Aga : 7

819 80 21
                                    

Aga tertawa terbahak-bahak melihat pertengkaran Tom dan Jerry di acara tv yang sedang dia tonton. Dia bahkan memukul-mukulkan tangannya pada sofa saking gemasnya dengan Tom yang selalu gagal menangkap Jerry. Di sebelah kanannya, Evan terlihat santai menemani Aga menonton tv. Sesekali dia ikut tertawa lepas bersama Aga. Tidak jauh berbeda dengan Shasa yang duduk di sebelah kiri Aga, dia juga ikut tertawa melihat kelakuan dua ekor binatang yang tidak pernah akur itu.
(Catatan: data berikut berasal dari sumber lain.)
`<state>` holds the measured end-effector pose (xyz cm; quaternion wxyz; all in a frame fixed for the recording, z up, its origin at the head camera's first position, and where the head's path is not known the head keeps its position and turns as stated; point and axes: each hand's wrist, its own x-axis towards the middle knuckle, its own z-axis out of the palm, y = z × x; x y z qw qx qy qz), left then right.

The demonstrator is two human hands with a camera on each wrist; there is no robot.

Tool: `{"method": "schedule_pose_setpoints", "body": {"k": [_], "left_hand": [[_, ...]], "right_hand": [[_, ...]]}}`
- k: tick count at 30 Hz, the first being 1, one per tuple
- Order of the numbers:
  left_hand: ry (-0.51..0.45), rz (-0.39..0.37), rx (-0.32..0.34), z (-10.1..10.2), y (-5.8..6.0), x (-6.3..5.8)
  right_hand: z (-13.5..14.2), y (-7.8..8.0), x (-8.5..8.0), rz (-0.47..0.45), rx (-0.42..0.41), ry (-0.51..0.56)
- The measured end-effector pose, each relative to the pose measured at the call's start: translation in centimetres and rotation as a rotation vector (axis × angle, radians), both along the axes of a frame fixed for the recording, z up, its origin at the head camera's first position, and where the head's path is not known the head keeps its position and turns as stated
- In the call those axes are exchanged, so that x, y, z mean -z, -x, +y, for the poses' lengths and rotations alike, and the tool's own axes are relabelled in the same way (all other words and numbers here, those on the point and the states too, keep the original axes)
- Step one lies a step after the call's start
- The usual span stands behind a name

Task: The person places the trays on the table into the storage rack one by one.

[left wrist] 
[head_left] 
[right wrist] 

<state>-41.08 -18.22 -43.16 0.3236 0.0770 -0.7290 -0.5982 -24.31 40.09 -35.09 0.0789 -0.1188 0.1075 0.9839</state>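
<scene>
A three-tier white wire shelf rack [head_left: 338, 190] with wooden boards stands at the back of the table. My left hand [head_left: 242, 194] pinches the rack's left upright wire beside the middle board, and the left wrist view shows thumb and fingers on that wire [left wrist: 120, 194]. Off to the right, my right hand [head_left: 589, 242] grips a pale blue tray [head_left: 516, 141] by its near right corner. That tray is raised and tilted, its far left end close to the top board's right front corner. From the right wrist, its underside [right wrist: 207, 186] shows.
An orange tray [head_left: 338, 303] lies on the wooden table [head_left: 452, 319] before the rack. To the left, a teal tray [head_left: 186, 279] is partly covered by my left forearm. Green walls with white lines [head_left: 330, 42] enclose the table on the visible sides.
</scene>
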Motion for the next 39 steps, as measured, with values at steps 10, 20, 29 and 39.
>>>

"Micin, kenapa bulunya kucing sama ayam beda?"

Uhukk, uhukk!!

Shasa langsung tersedak keripik singkong yang tengah dia makan. Dia menggerakkan kepalanya ke arah Aga dengan sangat kaku, seperti robot. Dia bahkan langsung kehabisan kata-kata saat mata Aga menatap penuh tanya padanya. Mata Shasa bergerak melirik Evan yang ternyata tengah asik bermain ponsel, entah apa yang tengah dia lakukan.

"Evan... tolongin gue..." rengek Shasa tak berdaya. Evan hanya mengangkat sebelah alisnya tanpa melepaskan pandangannya dari layar ponsel, membuat Shasa merengek kesal.

"Evan... ini matanya udah kayak laser mau nembus gue nih, tolongin napa..."

Tidak tahan dengan rengekan Shasa, Evan akhirnya menyerah. Dia meletakkan ponselnya di meja kecil yang ada di sampingnya dan beralih menatap Aga yang kini tengah menatapnya intens.

"Apa tadi pertanyaannya?" tanya Evan sok polos. Padahal sejak tadi dia mendengarkan pertanyaan Aga, hanya saja dia tengah mengetes kemampuan Shasa dan seperti yang dia bayangkan, Shasa tidak bisa menjawab pertanyaan itu. Dia sempat sangsi, bagaimana gadis itu menjadi saingannya selama di SMA kalau otaknya seperti ini? Apa dia dulu sangat bodoh ya?

"Kenapa bulu kucing sama ayam beda?"

"Beda dong, kalo punya kucing itu namanya rambut, kalo punya ayam namanya bulu. Punya ayam fungsinya untuk menjaga kulitnya, menjaga ayam tetap hangat dan untuk membantu terbang. Biasanya yang punya bulu itu cuman unggas aja. Paham nggak?" Shasa refleks menggeleng mendengar pertanyaan dari Evan. Mata Shasa langsung membulat melihat Aga menganggukkan kepalanya. Aga mengerti apa yang Evan katakan? Bukan manusia!

"Jadi yang kemaren Aga cabut sama kak Shasa itu bulu kaki atau rambut kaki?"

"Rambut kaki."

"Sip, berarti Aga udah paham sama penjelasan Abang." Tepat saat Evan mengakhiri kalimatnya, ponselnya berdering nyaring. Evan menunjukkan ponselnya, membiarkan Aga dan Shasa mengetahui siapa yang menghubungi Evan. Begitu melihat nama Mario di layar itu, keduanya kompak mengangguk, memberikan izin Evan untuk menjawab panggilannya.

"Micin, gerah. Pengen es krim..." Shasa langsung menggeleng keras mendengar kata-kata Aga. Lihat saja, suara anak itu bahkan terdengar serak dan sengau. Semalam saja anak itu merengek tidak bisa tidur karena hidungnya tersumbat. Bisa digantung Evan dia nanti kalau ketahuan memberi es krim pada Aga.

"Nanti kalo udah sembuh ya? Kan masih pilek."

"Gak mau, maunya sekarang."

"Eh, kemaren om Dokter bilang apa? Gak boleh makan apa?"

"Sedikit aja, satu jilatan aja."

"Nanti kalo udah sembuh boleh makan 2 deh, janji."

"Gak mau, maunya sekarang!"

"Kalo makan sekarang, nanti Aga demam lagi. kalo Aga demam lagi nanti Abang sedih, Aga mau lihat Abang sedih? Enggak kan? Nanti ya kalo udah sembuh?"

Aga mengerucutkan bibirnya, merasa kalah dengan kata-kata Shasa baru saja. dia tidak punya pilihan lain selain mengangguk pelan. Shasa tersenyum melihat Aga mau menuruti kata-katanya. Tiba-tiba alarm di ponsel Shasa berbunyi nyaring. Benar juga, sudah waktunya Aga minum vitaminnya.